Exercise | Please show each line of the listing where "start" is present.

Source data |
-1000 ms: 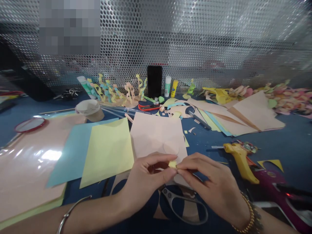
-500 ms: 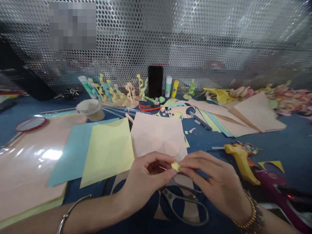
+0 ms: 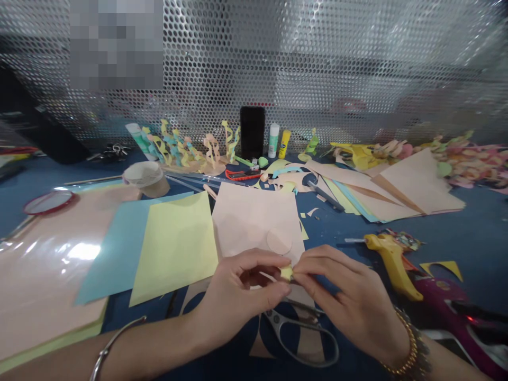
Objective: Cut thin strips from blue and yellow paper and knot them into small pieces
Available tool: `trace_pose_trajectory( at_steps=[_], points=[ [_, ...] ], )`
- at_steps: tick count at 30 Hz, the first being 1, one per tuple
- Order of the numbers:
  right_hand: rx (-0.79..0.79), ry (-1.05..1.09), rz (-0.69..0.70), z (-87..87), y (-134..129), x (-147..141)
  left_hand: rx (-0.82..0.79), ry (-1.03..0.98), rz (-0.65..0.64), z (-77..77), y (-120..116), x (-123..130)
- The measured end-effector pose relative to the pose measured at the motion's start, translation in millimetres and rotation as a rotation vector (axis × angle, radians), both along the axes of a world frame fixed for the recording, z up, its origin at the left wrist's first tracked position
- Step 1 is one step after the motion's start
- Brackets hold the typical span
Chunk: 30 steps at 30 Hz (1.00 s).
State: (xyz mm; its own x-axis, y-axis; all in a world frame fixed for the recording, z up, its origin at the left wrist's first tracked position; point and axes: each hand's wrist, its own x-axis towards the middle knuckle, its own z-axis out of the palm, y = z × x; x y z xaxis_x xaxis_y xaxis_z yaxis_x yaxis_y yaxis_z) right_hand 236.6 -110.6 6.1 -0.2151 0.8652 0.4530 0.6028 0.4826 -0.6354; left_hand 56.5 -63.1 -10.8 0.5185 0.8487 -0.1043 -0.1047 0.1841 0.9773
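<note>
A small yellow paper star [image 3: 286, 273] is pinched between the fingertips of my left hand [image 3: 248, 288] and my right hand [image 3: 343, 291]. The left thumb and forefinger hold its left side; the right fingertips touch its right edge. Just beyond the hands, a pale pink paper circle [image 3: 279, 241] lies on a pale pink sheet [image 3: 256, 211]. Beneath the hands, grey-handled scissors [image 3: 307, 338] rest over cut paper scraps. To the left are a yellow sheet [image 3: 177, 243] and a blue sheet [image 3: 115, 259].
A yellow glue gun [image 3: 392, 262] lies at the right by a purple object [image 3: 448, 301]. At the back stand a black phone [image 3: 252, 132], glue sticks [image 3: 273, 140] and curled paper pieces [image 3: 170, 145]. A paper cup [image 3: 146, 179] and a red-rimmed disc [image 3: 50, 202] are at the left.
The yellow star has turned slightly and moved a little to the right between my fingertips. My left thumb and forefinger have shifted slightly to the right.
</note>
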Motion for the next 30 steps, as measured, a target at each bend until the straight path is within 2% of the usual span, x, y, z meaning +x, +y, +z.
trace_pose_trajectory(
  at_steps=[8,16,19,23,30],
  points=[
    [0.045,0.001,-0.055,-1.1,-1.5,-3.3,0.031,0.010,0.048,-0.4,-0.2,0.0],
    [-0.280,0.223,-0.134,3.2,0.3,-3.1,-0.023,0.049,0.055,-3.5,-0.5,-1.1],
    [-0.337,0.257,-0.139,3.1,1.2,-2.3,-0.056,0.109,0.072,-0.7,0.3,-0.6],
    [-0.306,0.226,-0.133,3.1,2.5,-3.7,-0.083,0.157,0.090,4.8,1.2,0.7],
    [-0.121,0.111,-0.129,0.2,0.8,-7.0,0.044,0.191,0.122,3.7,-1.0,-0.9]
  ],
)
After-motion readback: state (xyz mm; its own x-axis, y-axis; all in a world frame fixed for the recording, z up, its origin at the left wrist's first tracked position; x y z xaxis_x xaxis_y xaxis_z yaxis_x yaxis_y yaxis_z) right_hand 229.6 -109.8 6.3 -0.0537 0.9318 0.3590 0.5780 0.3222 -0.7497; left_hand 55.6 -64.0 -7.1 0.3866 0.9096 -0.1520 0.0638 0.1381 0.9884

Problem solution |
- The measured end-effector pose relative to the pose measured at the motion's start, translation in millimetres and rotation as a rotation vector (axis × angle, radians), both along the axes of a world frame fixed for the recording, z up, its origin at the left wrist's first tracked position
- Step 1 is one step after the motion's start

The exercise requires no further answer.